I tried booty calling last night but apparently he was too tired and wants to meet up tonight. I told him planning defeats the purpose.
I'm reading about reasons for wearing clothing. IS THIS COLLEGE OR PRESCHOOL?
I ate one of your animal crackers. just one. ok four. but no frosting. ok frosting.
Let's roleplay tonight. I'll be drunken diva and you be sexy sober.
IF that's your way of making me dd then count me out.
You must have had one hell of a time explaining to that girl why aladin soundtrack was playing on repeat in your room when you got back
$1.99 mimosas n bloodys til 3. Happy hour starts at 4. We're gonna ride the mechanical bull to kill the hour inbetween.
Please take video.
I walked downstairs and he was standing in nothing but his boxers with his dick hanging out warming up eggs in the microwave.

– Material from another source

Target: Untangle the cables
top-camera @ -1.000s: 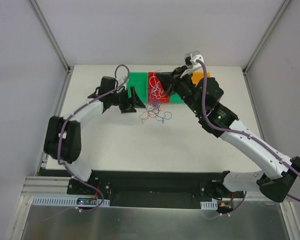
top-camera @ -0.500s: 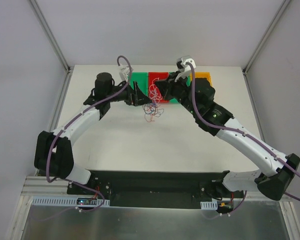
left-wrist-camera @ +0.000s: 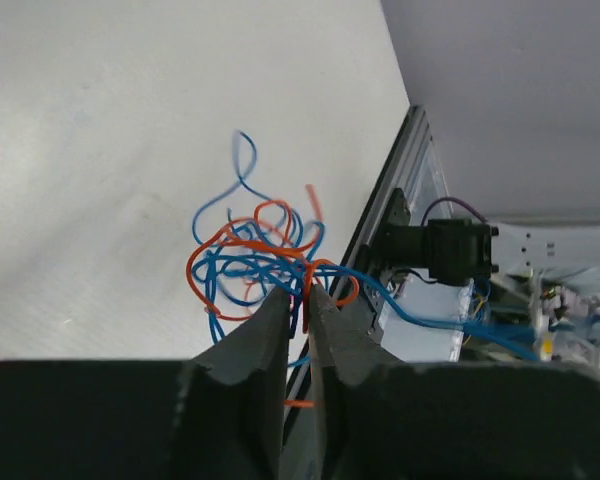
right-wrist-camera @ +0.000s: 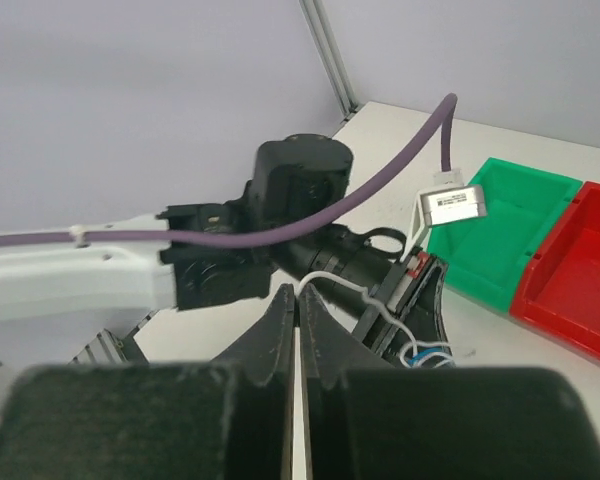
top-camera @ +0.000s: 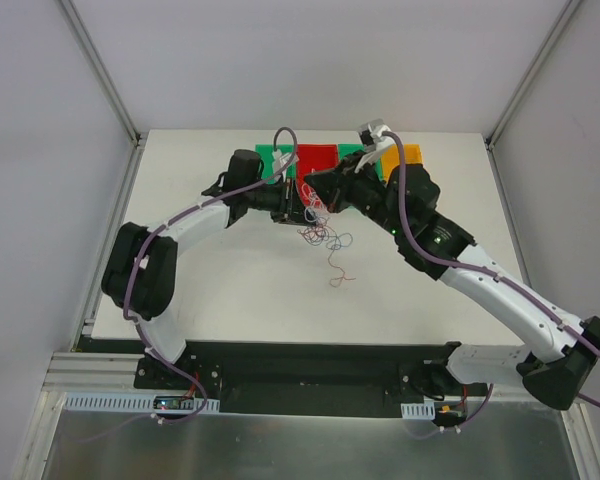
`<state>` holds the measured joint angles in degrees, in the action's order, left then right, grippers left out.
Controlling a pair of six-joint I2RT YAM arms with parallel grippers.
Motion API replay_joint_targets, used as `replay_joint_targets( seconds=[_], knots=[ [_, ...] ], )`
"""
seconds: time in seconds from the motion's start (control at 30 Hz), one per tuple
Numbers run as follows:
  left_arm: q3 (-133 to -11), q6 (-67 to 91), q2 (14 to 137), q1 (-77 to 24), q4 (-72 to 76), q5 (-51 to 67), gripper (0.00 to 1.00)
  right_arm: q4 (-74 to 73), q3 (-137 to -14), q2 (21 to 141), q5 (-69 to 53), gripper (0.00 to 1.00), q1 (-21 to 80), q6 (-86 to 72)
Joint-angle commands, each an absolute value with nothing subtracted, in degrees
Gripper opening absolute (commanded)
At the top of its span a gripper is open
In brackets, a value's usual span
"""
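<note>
The cables (top-camera: 322, 234) are a small knot of thin orange, blue and red wires on the white table in front of the bins. One red strand (top-camera: 338, 272) trails toward me. In the left wrist view the orange and blue loops (left-wrist-camera: 242, 262) hang just beyond my left gripper (left-wrist-camera: 298, 292), which is shut on an orange wire. My right gripper (right-wrist-camera: 296, 290) is shut on a thin white wire (right-wrist-camera: 372, 300), close to the left wrist. From above, the left gripper (top-camera: 296, 207) and right gripper (top-camera: 313, 188) nearly meet over the knot.
A row of bins stands at the table's far edge: green (top-camera: 268, 154), red (top-camera: 320, 155) and orange (top-camera: 410, 155). The right wrist view shows the green bin (right-wrist-camera: 500, 215) and red bin (right-wrist-camera: 580, 265) just beyond. The table's metal side rail (left-wrist-camera: 385, 215) runs behind the knot.
My left gripper has swung right to the knot and closed from wide open onto an orange wire. The knot has been drawn out, and a red strand now trails down the table.
</note>
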<state>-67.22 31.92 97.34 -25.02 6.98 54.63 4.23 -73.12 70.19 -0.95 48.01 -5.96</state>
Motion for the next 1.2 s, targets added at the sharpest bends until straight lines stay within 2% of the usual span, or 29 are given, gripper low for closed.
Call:
replay_joint_targets(
  seconds=[0.0, 0.07, 0.37, 0.47, 0.87, 1.17],
  knots=[
    [-69.0, 37.3, 104.1, -19.8, 0.7, 56.3, 0.05, 8.0, -71.8, 64.0, -0.4, 0.01, 47.9, -5.6],
    [-68.0, 37.7, 104.5, -18.8, 0.8, 54.8, 0.00, 8.0, -71.0, 61.4, 1.8, 0.01, 47.8, -5.0],
    [-68.1, 38.7, 104.8, -14.7, -2.4, 51.4, 0.00, 8.2, -64.0, 48.4, 10.0, 0.01, 47.9, -0.4],
    [-68.1, 37.9, 104.1, -14.2, -3.2, 50.2, 0.00, 8.6, -63.1, 47.9, 14.8, 0.01, 47.8, 2.5],
    [-69.3, 36.0, 101.5, -14.2, -5.2, 49.7, 0.00, 8.2, -65.1, 62.4, 24.4, 0.01, 43.4, 7.4],
    [-69.5, 36.3, 100.4, -14.6, -5.1, 50.9, 0.02, 1.2, -79.3, 84.4, 16.4, 0.01, 31.2, 3.2]
  ],
)
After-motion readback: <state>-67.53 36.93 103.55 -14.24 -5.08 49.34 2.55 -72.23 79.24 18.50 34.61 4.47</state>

You blacked out and walked in on my neighbor breast feeding at 3am yelling "where is my best friend". I think we should go apologize.

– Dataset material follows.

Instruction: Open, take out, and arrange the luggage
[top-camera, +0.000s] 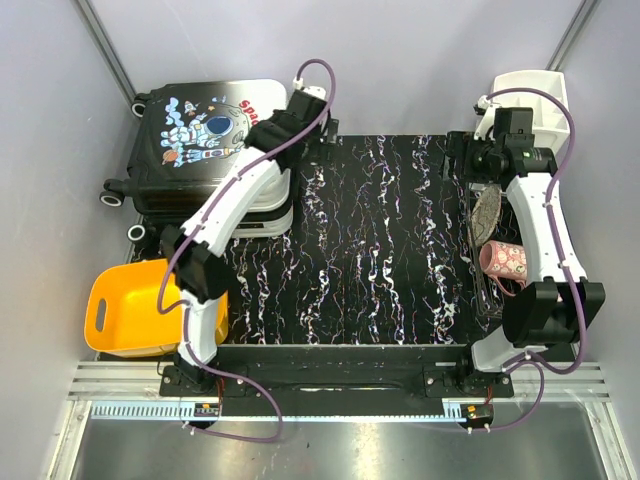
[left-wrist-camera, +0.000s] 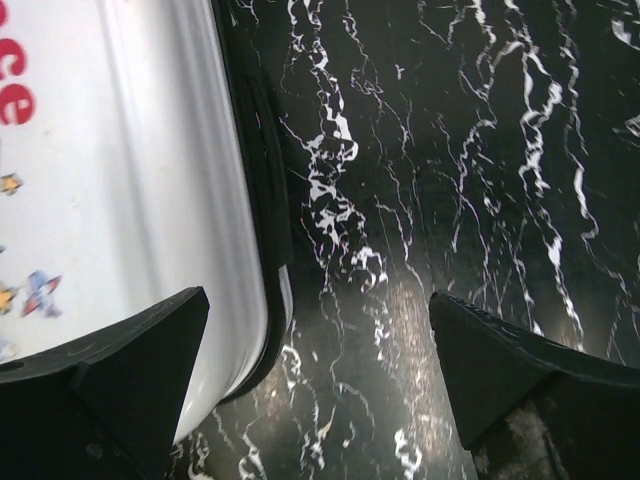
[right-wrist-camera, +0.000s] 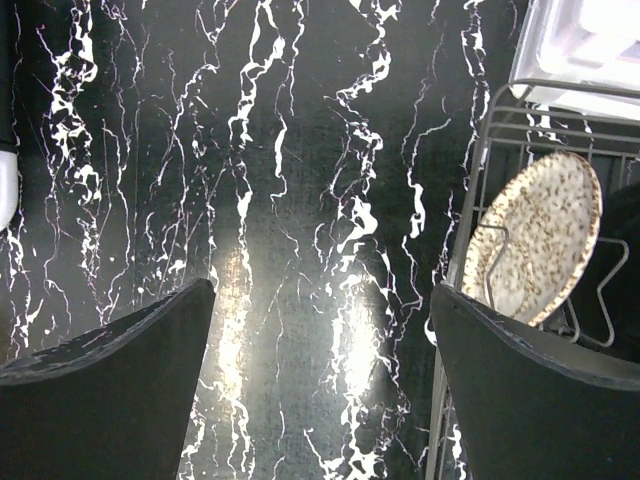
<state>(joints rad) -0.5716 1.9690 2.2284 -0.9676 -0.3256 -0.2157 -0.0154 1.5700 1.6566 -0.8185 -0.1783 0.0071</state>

Just call Katie. She's like the drunk whisperer; she can get them to do anything.
Dude, I had no choice. I was defending my genitals.
Sorry I disappeared. Do you hate me?
Not at all, did you not hear me clapping outside your car on our way out?
What's the procedure for answering a booty call from someone under house arrest?
I just watched two grown men tickle-fight. Just glorious. No words.
But on a side note, how the fuck do you "accidentally " get peed on
My liver has officially said "fuck this shit" and escaped from my body.